It appears as though access to the osd client's osd red-black
tree is supposed to be protected using osdc->request_mutex.
An osd is added to that tree only in __insert_osd(). That
function is only called by __map_request(), which does no
additional locking before calling that function. There
are three places __map_request() is called: kick_requests()
(twice); and ceph_osdc_start_request().
In ceph_osdc_start_request(), osdc->request_mutex is held during
the __map_request() call. In kick_requests(), osdc->request_mutex
is taken within that function before calling __map_request()
So all insertions are protected by the request mutex.
An osd is removed from an osd client's tree only in __remove_osd().
There are three callers of __remove_osd(): remove_all_osds();
remove_old_osds(); and __reset_osd(). The first two of these
take and hold osdc->request_mutex while __remove_osd() is called.
But _reset_osd() does not. That function is called in two places,
_kick_osd_requests() and reset_changed_osds(). The first one
takes osdc->request_mutex before calling __remove_osd().
But reset_changed_osds() does not take the mutex. And the
one place reset_changed_osds() is called drops the mutex before
it makes the call (in kick_requests()).
So...
I think what happened is that kick_requests() got called, ultimately
changing the osd client's red-black tree, concurrent with another
call (in this case a call to __remove_osd() but there are other
possible failure modes), and that ultimately led to the corruption
in the osd client's osd red-black tree.
The problem can be seen in this commit:
e6d50f67 libceph: always reset osds when kicking
In that, the call to reset_changed_osds() was moved inside
kick_requests() rather than being called after it.
However even there, the kick_requests call was only protected
by osdc->map_sem (for writing), and that situation seems to
go back to antiquity (to when net/ceph/osd_client.c first got
added to the tree).
One last point.
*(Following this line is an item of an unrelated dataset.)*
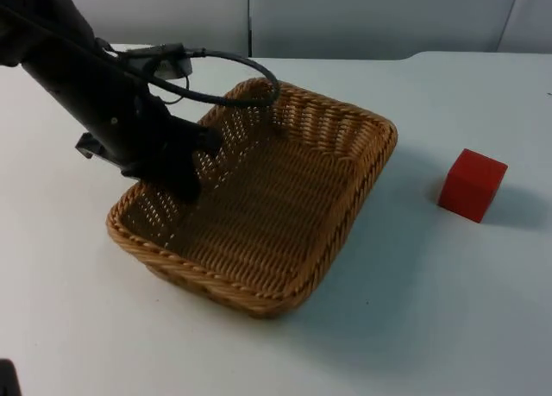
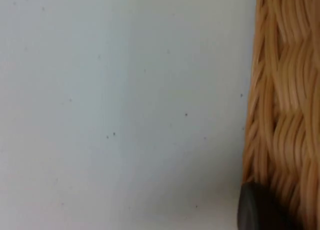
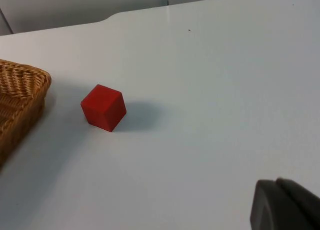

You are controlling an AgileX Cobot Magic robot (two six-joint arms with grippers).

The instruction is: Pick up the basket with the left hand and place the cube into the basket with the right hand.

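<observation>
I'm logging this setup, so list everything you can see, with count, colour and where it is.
basket: one, tan wicker, on the table left of centre, nothing inside it.
cube: one, red, on the table to the right of the basket, apart from it.
table: one, white, ending at the wall.
partition wall: one, grey, behind the table.
left hand: one, black, at the basket's left rim.
right hand: one, black, above the table, away from the cube.

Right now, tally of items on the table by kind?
Wicker basket: 1
Red cube: 1
Total: 2
</observation>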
It's possible that osdc->map_sem was intended
to protect updates to the red-black tree. However that's wrong
too, because there appear to be cases where the semaphore is
taken for reading when in fact the tree could get updated.
I think the simplest fix is to move the call in kick_requests()
to reset_changed_osds() up a few lines, before the request
mutex is dropped. This would follow a call to
ceph_monc_request_next_osdmap(), but I think that's fine because
that appears to be an asynchronous request to the monitor and
shouldn't impact the osd client.
Updated by Alex Elder almost 11 years ago
- Status changed from In Progress to Fix Under Review
The following patch has been posted for review.
[PATCH] libceph: must hold mutex for reset_changed_osds()
Updated by Alex Elder almost 11 years ago
- Status changed from Fix Under Review to Resolved
The following has been committed to the "testing" branch
of the ceph-client git repository:
14d2f38 libceph: must hold mutex for reset_changed_osds()
It has also been queued to send to Linus for the 3.10
Linux release cycle.